Линия горизонта, как гусиное перо, которым Гашек так и не научился пользоваться, постепенно заполнилась чернилами. Две армии остановились друг напротив друга. Людей у Тильбе приблизительно вдвое больше – если не знать, что еще шесть полных хоругвей гетмана притаились в лесу. «Успеем показаться во всей красе, – объяснял Бруно. – Сейчас нам нужно будет договориться, так что постараемся их не смущать».

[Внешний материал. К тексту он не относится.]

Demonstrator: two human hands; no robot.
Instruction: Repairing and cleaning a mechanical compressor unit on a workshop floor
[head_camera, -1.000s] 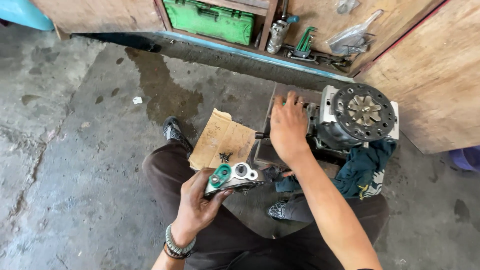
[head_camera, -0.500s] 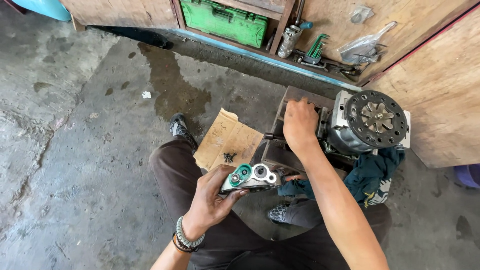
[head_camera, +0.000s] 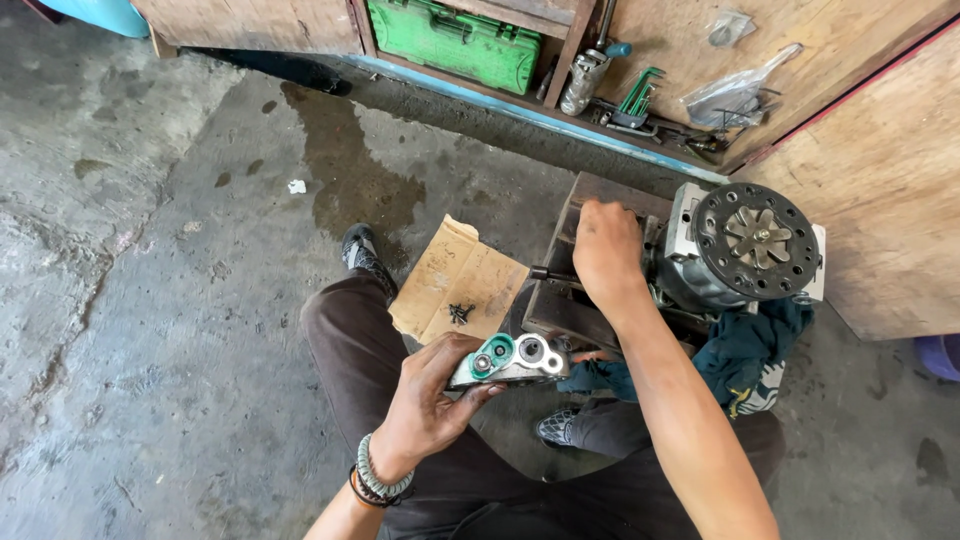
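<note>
The person is wearing dark brown trousers (head_camera: 350, 350), the cloth dull and a little dusty over the knee at the middle left of the frame. Both forearms are showing bare, with no sleeves reaching them. Around the left wrist, a pale grey-green beaded bracelet (head_camera: 382, 478) is sitting beside a thinner dark band. Dark worn shoes (head_camera: 362, 252) are covering the feet.
</note>
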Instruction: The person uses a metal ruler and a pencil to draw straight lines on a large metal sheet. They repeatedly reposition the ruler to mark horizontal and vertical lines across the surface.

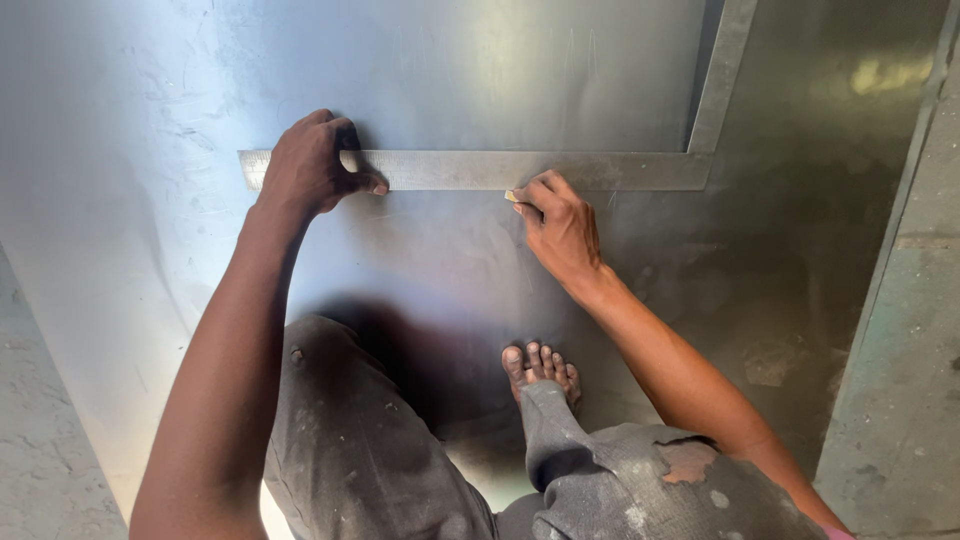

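The left hand pressed flat on a long metal square ruler, fingers spread over its left end. The ruler lay across a big shiny metal sheet on the floor. The right hand pinched a small pale marker, its tip touching the ruler's lower edge. A bare foot stood on the sheet.

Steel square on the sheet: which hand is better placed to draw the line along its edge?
Probably the right hand: it pinches a small pale marker with the tip at the steel square's lower edge. The left hand lies flat on the blade, pinning it to the metal sheet.
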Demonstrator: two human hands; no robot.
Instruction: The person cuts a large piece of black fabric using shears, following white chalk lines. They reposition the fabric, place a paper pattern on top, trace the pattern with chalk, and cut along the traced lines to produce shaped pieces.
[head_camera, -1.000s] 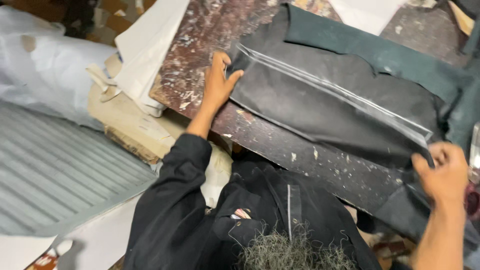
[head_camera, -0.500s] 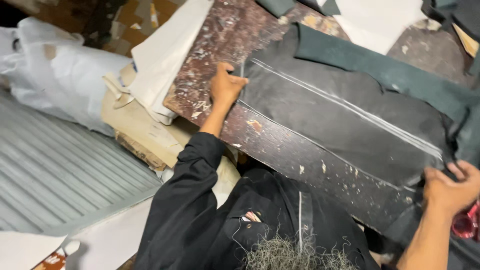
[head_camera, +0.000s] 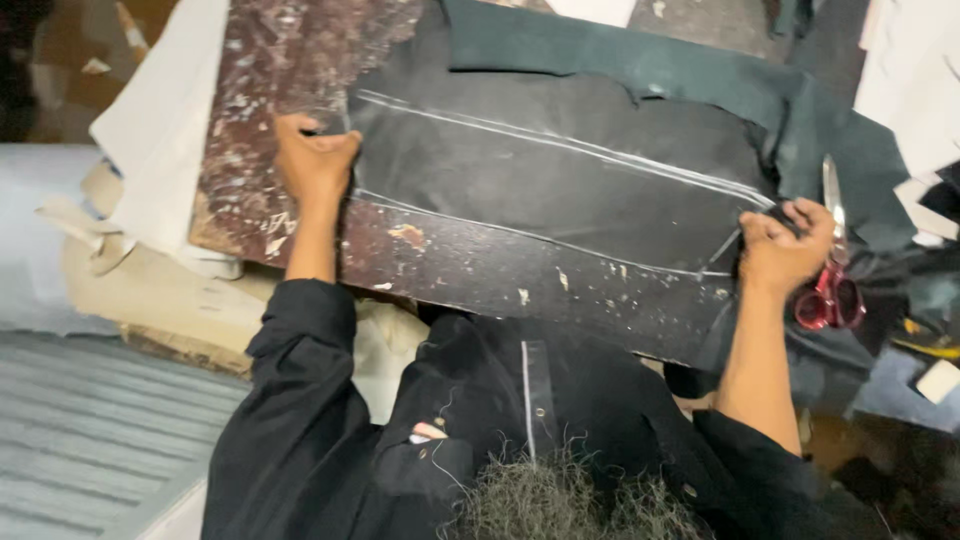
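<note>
Red-handled scissors (head_camera: 828, 280) just right of the right hand; white fabric pieces (head_camera: 165, 130) left of the left hand; scuffed dark tabletop (head_camera: 500, 275) under both hands.

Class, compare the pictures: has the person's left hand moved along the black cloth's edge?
No. The left hand grips the same end of the black cloth, over the speckled board; only the camera shifted.

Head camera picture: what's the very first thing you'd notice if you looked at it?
A big piece of black cloth with white chalk lines lies across the speckled dark board in the middle. The left hand grips its left end, the right hand its right end. Red-handled scissors lie just beside the right hand.
</note>
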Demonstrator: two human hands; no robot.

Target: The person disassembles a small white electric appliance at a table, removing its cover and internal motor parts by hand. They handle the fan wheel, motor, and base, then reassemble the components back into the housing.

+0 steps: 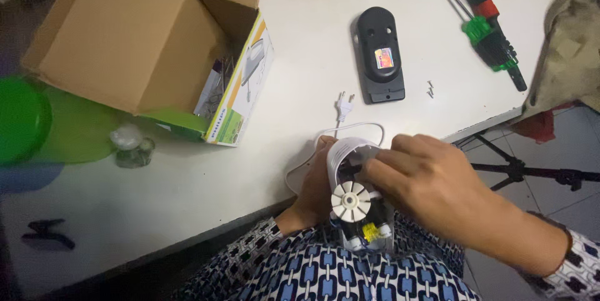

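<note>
Nearest to us, a patterned blue-and-white garment point(325, 270) fills the lower edge; above it sits the opened white appliance body point(356, 195), held at the near edge of the desk point(187, 176), partly over the lap.

Left hand point(315, 191): wrapped around the far side of the white shell from below, clenched on it. We judge this hold steadies the body with the open end turned up toward the eyes. Most of this hand is hidden behind the shell.

Right hand point(431, 191): fingers curled over the top edge of the shell, tips touching the housing just beside the white fan wheel point(351, 200). We cannot tell whether it pinches any part or merely presses there. Small blue and yellow parts show below the fan.

The white cord point(340, 129) loops away from the body and ends in a 2-pin plug point(342, 106), lying unplugged on the desk.

Set apart further back: black cover plate point(379, 54), small loose screws point(430, 89) just beside it, a green-and-black tool set point(494, 29), an open cardboard box point(144, 38), a green bowl point(25, 120).

Surface: plain white, matte. Room: grey tile floor at right, black tripod legs point(531, 173), crumpled cloth point(569, 51) on the corner.
</note>
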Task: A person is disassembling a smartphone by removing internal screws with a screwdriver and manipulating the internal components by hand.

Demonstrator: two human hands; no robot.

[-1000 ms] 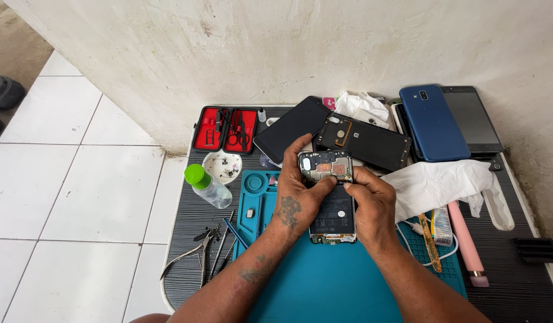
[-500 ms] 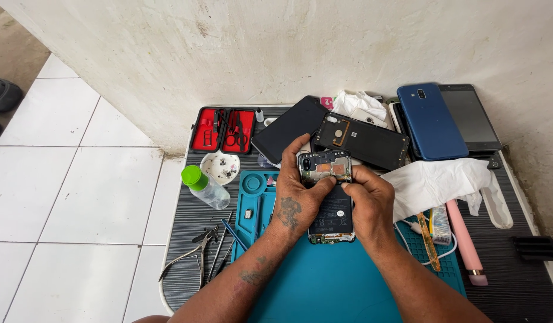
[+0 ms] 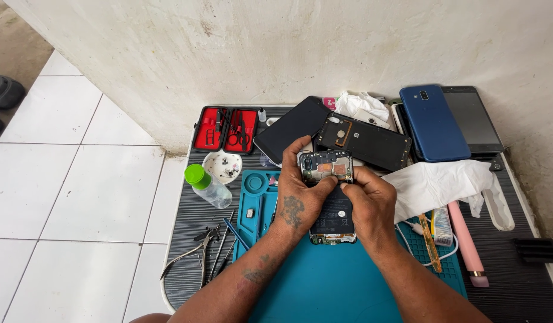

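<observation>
- Head view: left hand (image 3: 295,200) and right hand (image 3: 367,200) stay clamped on the opened phone (image 3: 329,197) above the blue mat (image 3: 324,287).
- Right thumb has edged onto its upper board; the work continues.

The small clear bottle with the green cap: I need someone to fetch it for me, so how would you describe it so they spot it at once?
Start at the blue work mat on the dark ribbed table. Just off its upper left corner, below the open red tool case and beside a small white dish, lies the bottle, tipped on its side. It is the only clear container there, and its bright green cap sets it apart.
</observation>
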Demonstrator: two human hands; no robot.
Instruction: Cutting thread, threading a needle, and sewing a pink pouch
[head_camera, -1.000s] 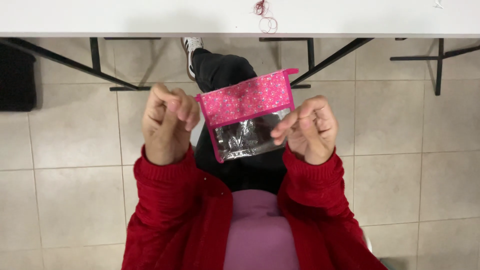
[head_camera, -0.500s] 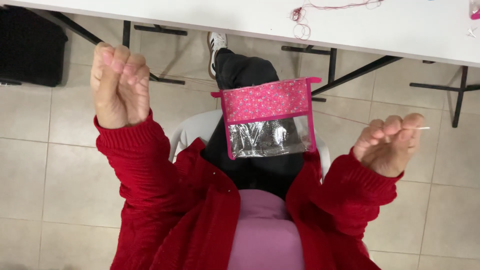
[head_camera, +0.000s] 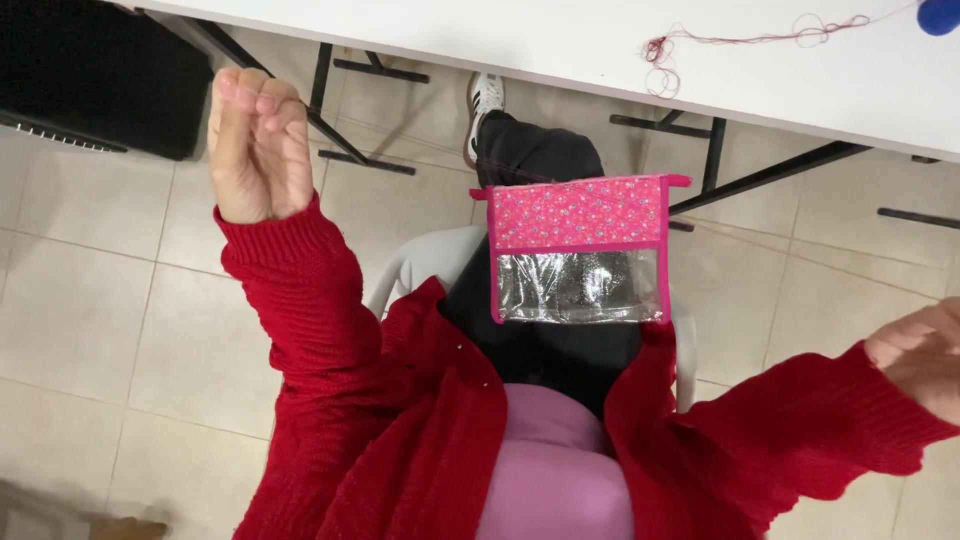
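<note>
Left hand (head_camera: 255, 140) raised high and wide of the body, fingers curled tight with the tips pinched together on a thin dark red thread (head_camera: 400, 138), faintly visible running down and across toward the pouch. Right hand (head_camera: 925, 355) flung out to the opposite side and half cut off by the frame edge, fingers bent inward; whether pinching a needle or thread there, cannot tell. Between the two, resting on the lap against dark trousers, a small pink patterned pouch (head_camera: 580, 215) with a clear plastic window (head_camera: 578, 287), upright, held by neither hand. Judged from the thread drawn taut away from the pouch's top edge: a stitch pulled through, sewing under way, not finished, thread uncut. Further out, a white chair (head_camera: 415, 265) under the sitter, a white table (head_camera: 520, 45) ahead carrying a loose tangle of red thread (head_camera: 662, 55) and a blue round object (head_camera: 940, 15) at its far corner, tiled floor (head_camera: 100, 300) below.
</note>
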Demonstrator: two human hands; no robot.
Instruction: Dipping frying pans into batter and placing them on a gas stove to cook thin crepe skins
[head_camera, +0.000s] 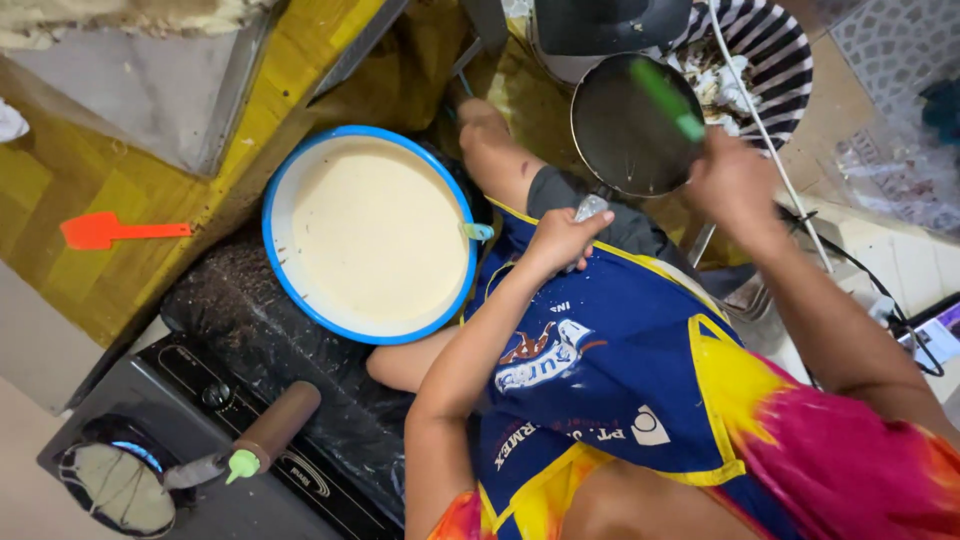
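Dark pan (632, 125) sat by the right hand (733, 183), which gripped a green scraper (664, 97) over its rim; the left hand (560, 240) closed on the pan's handle (590, 208), beside the batter bowl (368, 232).

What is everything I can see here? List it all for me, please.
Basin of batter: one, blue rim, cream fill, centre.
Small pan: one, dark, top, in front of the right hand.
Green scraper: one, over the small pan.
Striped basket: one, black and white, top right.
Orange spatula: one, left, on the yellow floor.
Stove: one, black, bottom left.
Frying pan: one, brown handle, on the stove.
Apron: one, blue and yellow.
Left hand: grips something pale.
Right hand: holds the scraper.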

Здесь, на поле, остались со своими воинами Кулхавый и троица братьев Чубов, которых дожидались в Рольне. Старший, когда ему представили Гашека, высоко поднял палец, мол, стой на месте, ушел и вернулся с тяжелым шлемом, похожим по форме на куриное яйцо. «Надень и не снимай, – настойчиво велел Чуб. – Вижу, он тебе очень нужен». Гашек не разобрался, как к этому относиться, но подарок принял.
На той стороне плясали на шлемах и латах солнечные блики. В первых рядах воинов Тильбе оказалось немало верховых: среди них, наверное, сам господин Отто и…
– Там, на вороной лошади! – Куница ткнул пальцем. – Это ведь она, да? Это Итка?
– Может быть, – процедил Бруно и коротко кивнул гетману. Развернул коня. – Гашек, поедешь с нами.
Куница тоже подался вперед. Саттар перехватил поводья его лошади.
– Куда собрался? Не хер тебе там делать.